The price has recently risen sharply to 3.2 times, but has recently fallen slightly to 2.9 in January 2024. After an initial decline in the upward trend, it rebounded slightly due to government policies in October.
If we summarize the factors for price rise and fall in 2024, we can see
price increase factors
1. Overcrowding in the metropolitan area (Gyeonggi 13.02 million in 2018 -> 13.68 million in 22, 23 statistics tbd)
2. Rising costs of home construction (increasing wages and raw material costs)
3. Expected future benefits from reconstruction
4. Improvement of infrastructure in the metropolitan area (subway/transportation/amenities, etc.)
5. Jeonse system
6. Various housing mortgage loan benefits (low-interest loans for newborns, ultra-long-term loans, etc.)
7. Increase in single-person households
8. Elimination of housing floor area ratio regulations
price decline factors
1. Decrease (maintain) birth rate
2. High interest rates
3. Rising reconstruction costs (decreasing future value)

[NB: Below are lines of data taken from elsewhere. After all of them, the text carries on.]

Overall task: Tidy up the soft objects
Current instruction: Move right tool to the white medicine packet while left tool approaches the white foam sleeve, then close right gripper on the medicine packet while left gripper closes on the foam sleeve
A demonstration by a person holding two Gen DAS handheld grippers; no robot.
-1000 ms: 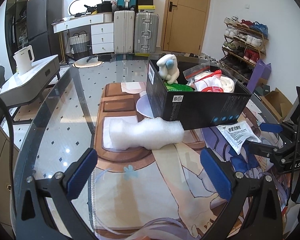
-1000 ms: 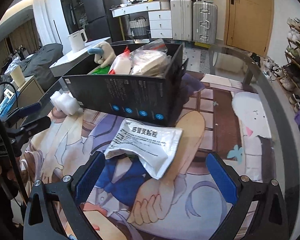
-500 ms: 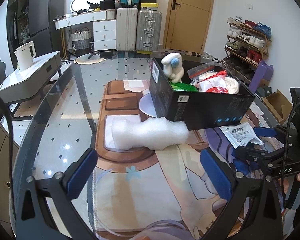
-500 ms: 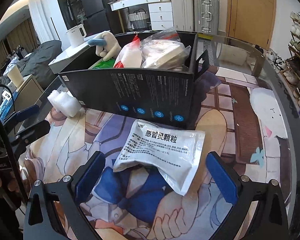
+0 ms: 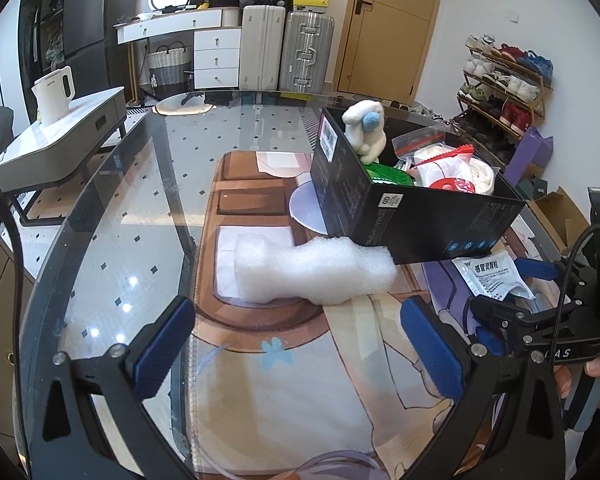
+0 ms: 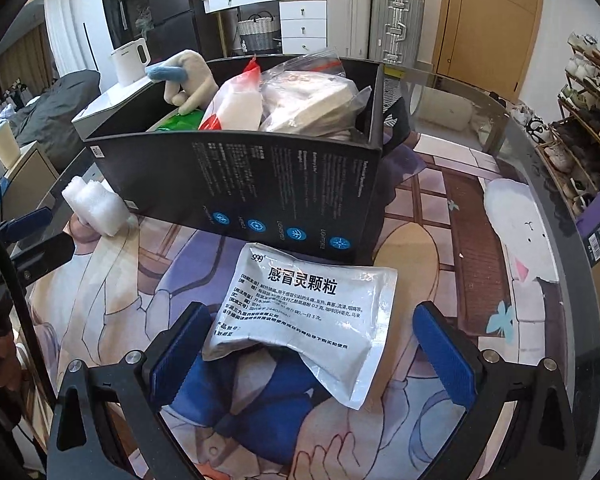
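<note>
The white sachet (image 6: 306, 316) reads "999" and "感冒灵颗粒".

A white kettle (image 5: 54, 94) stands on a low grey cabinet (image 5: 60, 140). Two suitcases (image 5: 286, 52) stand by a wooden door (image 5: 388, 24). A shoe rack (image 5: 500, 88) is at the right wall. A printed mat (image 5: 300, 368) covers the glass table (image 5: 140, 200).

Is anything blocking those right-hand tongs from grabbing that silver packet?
Nothing visible. The silver medicine sachet lies flat on the printed mat, already between the open right tongs, just before the black box.
</note>
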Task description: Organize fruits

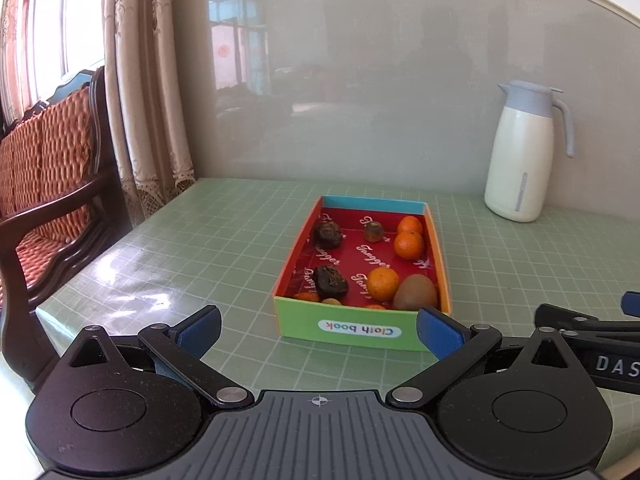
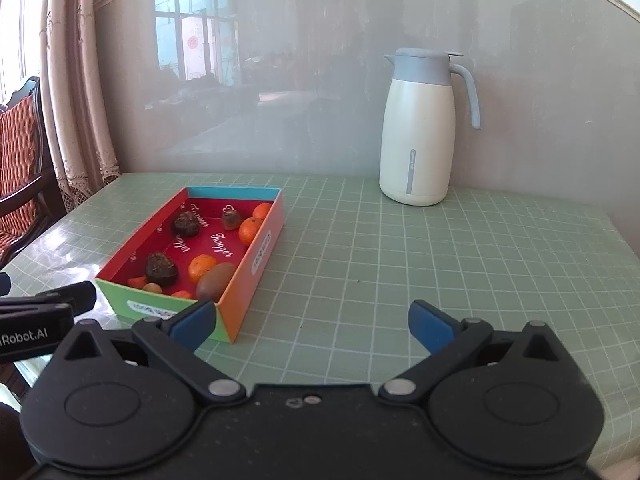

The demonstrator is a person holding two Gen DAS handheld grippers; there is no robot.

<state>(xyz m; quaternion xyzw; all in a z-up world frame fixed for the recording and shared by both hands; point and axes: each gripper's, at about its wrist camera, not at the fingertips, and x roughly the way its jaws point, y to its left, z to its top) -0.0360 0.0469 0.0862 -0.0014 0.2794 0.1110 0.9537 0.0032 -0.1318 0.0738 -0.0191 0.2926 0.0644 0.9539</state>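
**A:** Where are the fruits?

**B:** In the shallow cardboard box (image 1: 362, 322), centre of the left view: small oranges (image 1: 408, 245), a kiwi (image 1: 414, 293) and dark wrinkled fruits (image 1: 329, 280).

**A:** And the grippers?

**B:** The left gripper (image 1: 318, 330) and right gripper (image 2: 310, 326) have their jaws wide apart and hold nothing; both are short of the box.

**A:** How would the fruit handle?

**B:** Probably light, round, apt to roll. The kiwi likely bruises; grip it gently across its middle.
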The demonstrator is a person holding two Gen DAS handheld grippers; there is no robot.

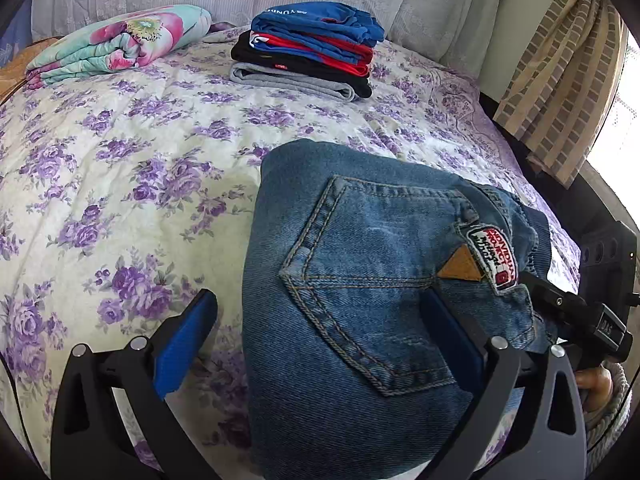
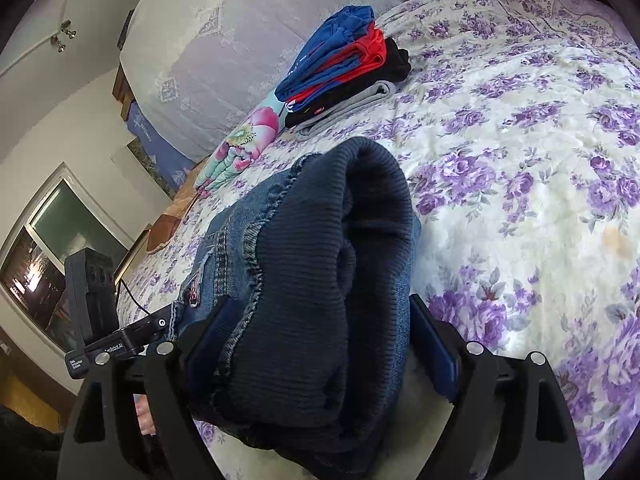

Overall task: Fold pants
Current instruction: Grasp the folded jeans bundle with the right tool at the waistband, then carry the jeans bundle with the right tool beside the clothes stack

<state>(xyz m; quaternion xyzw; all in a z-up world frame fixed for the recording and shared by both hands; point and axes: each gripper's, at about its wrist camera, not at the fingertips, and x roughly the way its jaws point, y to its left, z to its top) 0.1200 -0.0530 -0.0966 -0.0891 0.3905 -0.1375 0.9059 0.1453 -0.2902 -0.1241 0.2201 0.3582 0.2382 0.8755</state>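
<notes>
Folded blue jeans lie on the flowered bedspread, back pocket and sewn patch facing up. My left gripper is open wide. Its left finger rests on the bedspread clear of the denim, and its right finger lies against the top of the jeans. In the right wrist view the ribbed dark waistband end of the jeans sits between the spread fingers of my right gripper. A slim gap shows beside the right pad, so this gripper is open too.
A stack of folded clothes in blue, red, black and grey sits near the headboard. Beside it lies a rolled floral blanket. A checked curtain hangs at the right. A hand holds the other gripper's handle.
</notes>
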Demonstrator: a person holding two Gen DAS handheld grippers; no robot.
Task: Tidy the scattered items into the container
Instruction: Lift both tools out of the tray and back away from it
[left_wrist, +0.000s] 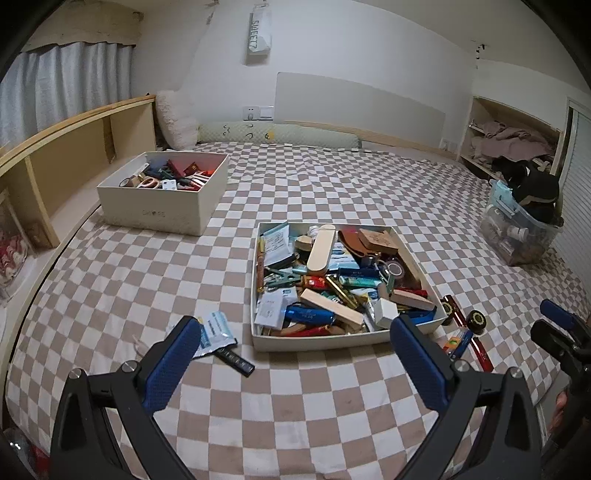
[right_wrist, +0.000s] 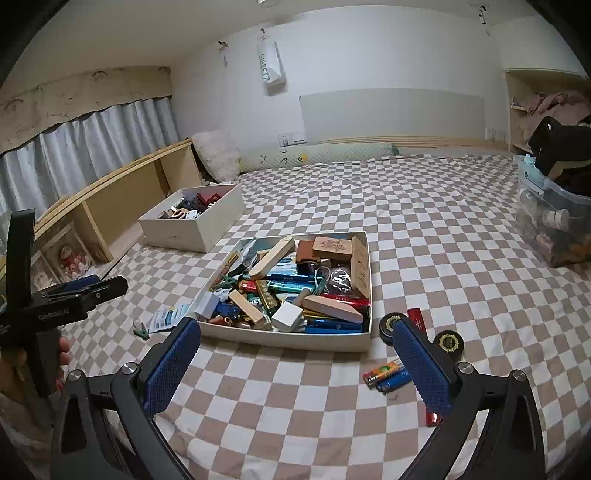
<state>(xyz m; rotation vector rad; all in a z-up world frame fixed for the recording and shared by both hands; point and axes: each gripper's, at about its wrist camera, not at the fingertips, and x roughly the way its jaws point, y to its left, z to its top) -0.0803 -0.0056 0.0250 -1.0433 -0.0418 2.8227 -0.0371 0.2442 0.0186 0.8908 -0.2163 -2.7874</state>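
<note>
Scattered items lie on the checkered bedspread (left_wrist: 295, 406) on both sides of the shallow white tray (left_wrist: 347, 338). Left gripper (left_wrist: 295, 328) hovers low over the bed, fingers spread wide, nothing between them. Right gripper (right_wrist: 295, 328) same: wide, empty, just near of the tray.

Near left of the tray: a foil packet (left_wrist: 218, 332) and a dark flat stick (left_wrist: 234, 362), long axis running near-right to far-left; a small green clip (right_wrist: 141, 329) beside them. Near right of the tray: two lighters (right_wrist: 388, 374) side by side, long axes pointing far-right; two black round tins (right_wrist: 448, 345); a red tube (right_wrist: 417, 315) pointing away from camera.

The tray sits mid-bed, heaped: wooden blocks, blue and teal tubes, a brown leather pouch, a tape roll, paper packets.

Far left: deeper white box (left_wrist: 162, 218) holding scissors, red and dark small items. Far right edge of the bed: clear plastic bin (left_wrist: 517, 236), bottles inside, dark clothing on top.
</note>
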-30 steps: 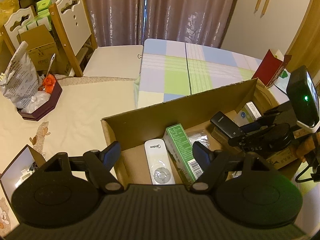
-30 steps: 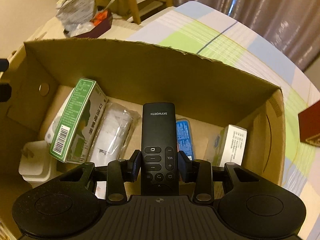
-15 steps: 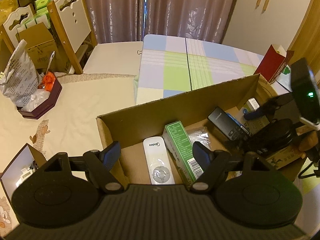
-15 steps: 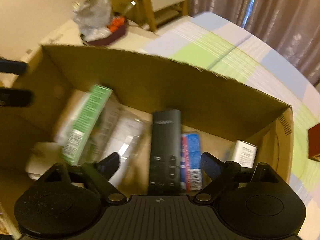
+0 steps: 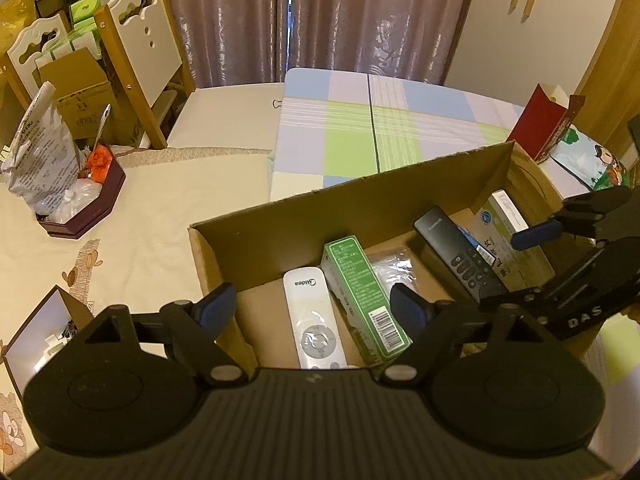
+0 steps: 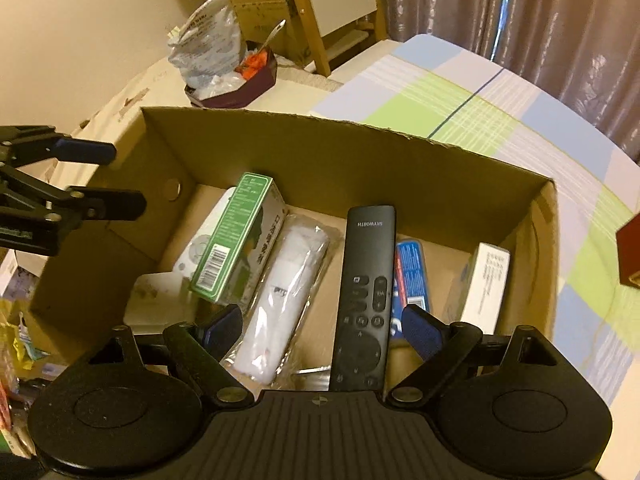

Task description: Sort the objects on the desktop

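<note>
An open cardboard box [image 6: 360, 152] [image 5: 360, 204] holds the sorted items. A black Skyworth remote [image 6: 362, 296] [image 5: 460, 254] lies in it, beside a plastic-wrapped white item [image 6: 284, 300], a green box [image 6: 236, 236] [image 5: 364, 288], a white Midea remote [image 5: 314, 320], a blue pack [image 6: 412, 276] and a white box [image 6: 486, 280] [image 5: 498, 220]. My right gripper [image 6: 322, 330] is open and empty above the black remote; it also shows in the left wrist view [image 5: 568, 236]. My left gripper [image 5: 312, 306] is open and empty over the box's left end; it also shows in the right wrist view [image 6: 104, 178].
A dark tray with a plastic bag and a spoon [image 5: 76, 184] [image 6: 236, 76] sits on the cream tablecloth. A checked cloth [image 5: 380, 132] lies behind the box. A red carton [image 5: 540, 124] stands at the right. An open box [image 5: 36, 332] is at the left. Chairs [image 5: 136, 52] stand behind.
My right gripper opened and let go of the black remote, which now lies in the box. The right gripper drew back and rose a little. The left gripper barely moved.
</note>
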Demonstrator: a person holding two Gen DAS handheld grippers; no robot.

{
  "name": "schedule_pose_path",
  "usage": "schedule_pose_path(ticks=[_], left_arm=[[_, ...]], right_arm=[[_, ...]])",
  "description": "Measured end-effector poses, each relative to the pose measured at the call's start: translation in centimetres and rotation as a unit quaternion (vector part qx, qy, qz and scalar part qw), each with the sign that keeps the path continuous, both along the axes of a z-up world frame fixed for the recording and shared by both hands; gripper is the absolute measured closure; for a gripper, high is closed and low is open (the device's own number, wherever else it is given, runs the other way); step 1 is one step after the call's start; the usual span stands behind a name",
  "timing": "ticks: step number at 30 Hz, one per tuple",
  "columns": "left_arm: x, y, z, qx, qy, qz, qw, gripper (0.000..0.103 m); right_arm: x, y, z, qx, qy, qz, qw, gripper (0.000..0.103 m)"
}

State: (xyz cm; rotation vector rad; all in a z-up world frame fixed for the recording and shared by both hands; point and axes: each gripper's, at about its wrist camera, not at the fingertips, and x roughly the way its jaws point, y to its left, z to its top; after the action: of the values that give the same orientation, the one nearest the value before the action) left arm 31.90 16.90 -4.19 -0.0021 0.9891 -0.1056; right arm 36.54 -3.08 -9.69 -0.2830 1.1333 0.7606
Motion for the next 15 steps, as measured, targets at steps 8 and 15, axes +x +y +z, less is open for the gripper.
schedule_pose_path(ticks=[8, 15], left_arm=[[-1.2, -1.6, 0.2, 0.004, 0.000, -0.005, 1.0000, 0.017], [-2.4, -2.8, 0.4, 0.013, 0.000, -0.001, 0.9999, 0.016]], right_arm=[[-1.9, -1.4, 1.6, 0.004, -0.021, -0.029, 0.999, 0.014], [-3.2, -2.6, 2.2, 0.010, -0.022, -0.040, 0.999, 0.014]])
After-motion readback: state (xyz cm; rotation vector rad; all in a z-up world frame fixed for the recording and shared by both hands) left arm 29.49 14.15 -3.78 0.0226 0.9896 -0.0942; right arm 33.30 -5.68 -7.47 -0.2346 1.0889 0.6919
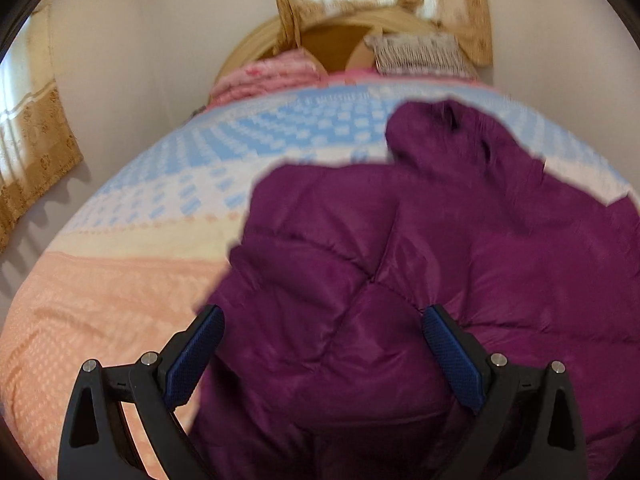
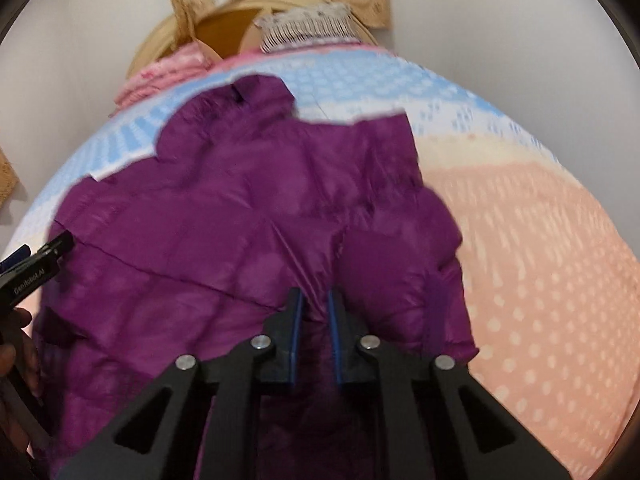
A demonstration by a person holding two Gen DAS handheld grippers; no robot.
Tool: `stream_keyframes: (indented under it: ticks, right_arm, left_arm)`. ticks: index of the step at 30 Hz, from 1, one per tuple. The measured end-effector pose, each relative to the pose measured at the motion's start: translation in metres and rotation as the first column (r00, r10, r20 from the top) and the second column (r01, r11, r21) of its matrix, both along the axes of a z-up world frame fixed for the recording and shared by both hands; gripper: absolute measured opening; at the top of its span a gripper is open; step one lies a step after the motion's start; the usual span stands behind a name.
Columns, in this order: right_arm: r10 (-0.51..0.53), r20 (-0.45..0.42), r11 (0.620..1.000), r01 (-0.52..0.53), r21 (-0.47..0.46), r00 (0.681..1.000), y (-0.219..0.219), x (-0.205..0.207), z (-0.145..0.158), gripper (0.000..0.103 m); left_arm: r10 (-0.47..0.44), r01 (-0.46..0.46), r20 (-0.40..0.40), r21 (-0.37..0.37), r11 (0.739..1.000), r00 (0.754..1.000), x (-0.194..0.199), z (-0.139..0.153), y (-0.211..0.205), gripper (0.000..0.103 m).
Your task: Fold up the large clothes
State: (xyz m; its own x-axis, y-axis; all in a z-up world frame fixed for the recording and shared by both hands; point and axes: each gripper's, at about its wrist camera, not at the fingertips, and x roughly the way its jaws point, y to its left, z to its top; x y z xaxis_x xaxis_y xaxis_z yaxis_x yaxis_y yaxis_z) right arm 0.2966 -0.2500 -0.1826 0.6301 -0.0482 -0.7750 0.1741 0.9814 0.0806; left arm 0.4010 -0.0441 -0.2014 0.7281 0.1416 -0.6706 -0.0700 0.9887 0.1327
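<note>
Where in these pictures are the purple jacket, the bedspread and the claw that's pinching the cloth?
purple jacket [image 1: 400, 280]: left wrist view, quilted middle panel.
bedspread [image 1: 100, 300]: left wrist view, bare peach part.
right claw [image 2: 314, 304]: right wrist view, between its fingertips, pinching the jacket.

White lettering reading "GenRobot.AI" runs along the black body of the left gripper [image 2: 60, 246] at the frame's left edge in the right wrist view. No other text is legible.

Your left gripper [image 1: 322, 322] is spread wide above the near part of the purple puffer jacket [image 1: 400, 264], crumpled right on the bed [image 1: 120, 280]; pillows [image 1: 420, 54] far.
</note>
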Motion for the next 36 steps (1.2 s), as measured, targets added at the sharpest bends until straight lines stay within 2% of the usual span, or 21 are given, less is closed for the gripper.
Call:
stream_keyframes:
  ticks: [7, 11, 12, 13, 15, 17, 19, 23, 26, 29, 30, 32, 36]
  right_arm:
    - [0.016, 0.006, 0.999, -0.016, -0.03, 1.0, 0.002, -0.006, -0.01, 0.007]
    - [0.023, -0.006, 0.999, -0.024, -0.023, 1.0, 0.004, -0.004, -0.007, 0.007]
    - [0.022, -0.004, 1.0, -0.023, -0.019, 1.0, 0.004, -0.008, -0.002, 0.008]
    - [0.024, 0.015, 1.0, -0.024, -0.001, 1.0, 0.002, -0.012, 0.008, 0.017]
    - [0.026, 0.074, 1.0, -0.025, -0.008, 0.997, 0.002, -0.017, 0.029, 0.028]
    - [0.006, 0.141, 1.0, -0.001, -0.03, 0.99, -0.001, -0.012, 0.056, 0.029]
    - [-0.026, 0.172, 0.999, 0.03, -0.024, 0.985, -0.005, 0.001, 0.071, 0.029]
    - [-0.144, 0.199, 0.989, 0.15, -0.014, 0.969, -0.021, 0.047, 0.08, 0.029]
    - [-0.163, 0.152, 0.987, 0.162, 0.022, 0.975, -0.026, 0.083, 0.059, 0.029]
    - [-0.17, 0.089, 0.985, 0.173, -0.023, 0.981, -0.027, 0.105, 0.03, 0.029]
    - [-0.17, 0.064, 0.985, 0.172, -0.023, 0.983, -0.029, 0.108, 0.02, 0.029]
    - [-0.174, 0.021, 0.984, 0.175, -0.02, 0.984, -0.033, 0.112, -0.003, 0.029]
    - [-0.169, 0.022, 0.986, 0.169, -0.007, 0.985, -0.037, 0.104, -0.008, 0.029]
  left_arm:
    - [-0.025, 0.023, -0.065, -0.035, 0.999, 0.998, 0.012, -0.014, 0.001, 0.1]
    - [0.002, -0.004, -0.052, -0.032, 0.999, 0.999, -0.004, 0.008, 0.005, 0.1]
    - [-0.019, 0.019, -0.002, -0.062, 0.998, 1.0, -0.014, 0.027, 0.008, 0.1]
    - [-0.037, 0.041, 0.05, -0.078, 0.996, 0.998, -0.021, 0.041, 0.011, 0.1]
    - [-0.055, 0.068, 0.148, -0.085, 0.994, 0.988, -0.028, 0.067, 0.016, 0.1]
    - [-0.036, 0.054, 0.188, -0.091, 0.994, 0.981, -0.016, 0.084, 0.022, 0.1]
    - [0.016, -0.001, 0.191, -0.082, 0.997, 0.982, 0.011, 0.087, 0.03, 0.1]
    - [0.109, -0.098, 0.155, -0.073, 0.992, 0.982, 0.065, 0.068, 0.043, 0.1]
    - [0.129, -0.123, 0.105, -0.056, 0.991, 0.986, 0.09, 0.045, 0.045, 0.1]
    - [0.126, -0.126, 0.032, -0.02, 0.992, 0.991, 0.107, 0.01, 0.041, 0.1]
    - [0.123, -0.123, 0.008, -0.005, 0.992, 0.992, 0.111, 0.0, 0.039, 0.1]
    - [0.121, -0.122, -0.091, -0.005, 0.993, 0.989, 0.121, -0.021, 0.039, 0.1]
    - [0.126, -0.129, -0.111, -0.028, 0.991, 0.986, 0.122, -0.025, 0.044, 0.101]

4. Maximum new housing construction (average of 264,000 units in 1997-23, 318,000 units in 2023)
5. Real estate taxation policies and regulations (heavy taxation for multiple homeowners, overheated speculation districts, etc.)
Summarizing various data, the factors causing the price decline may be temporary. If the current inflation, which acts as a factor in price declines, is controlled, high interest rates will be resolved, and raw material and construction costs may fall accordingly. Housing construction in 2024 is also starting to decline.
So, will any of the factors causing price increases be resolved? The current government is loosening real estate regulations and indirectly neutralizing high interest rates on real estate. Because none of the factors causing price increases are resolved, prices will eventually fall in the short term, but in the long term, the factors causing decline will be resolved and only factors remaining will increase.
If house prices don't rise, everyone is happy. You can live in a good house at a low price and have room to spend on other things. Neither you nor I need to be pushed into buying a house. Overcrowding in the metropolitan area ultimately created Gangnam’s real estate invincibility. To solve this problem, infrastructure must eventually be transferred to local areas and jobs must be created.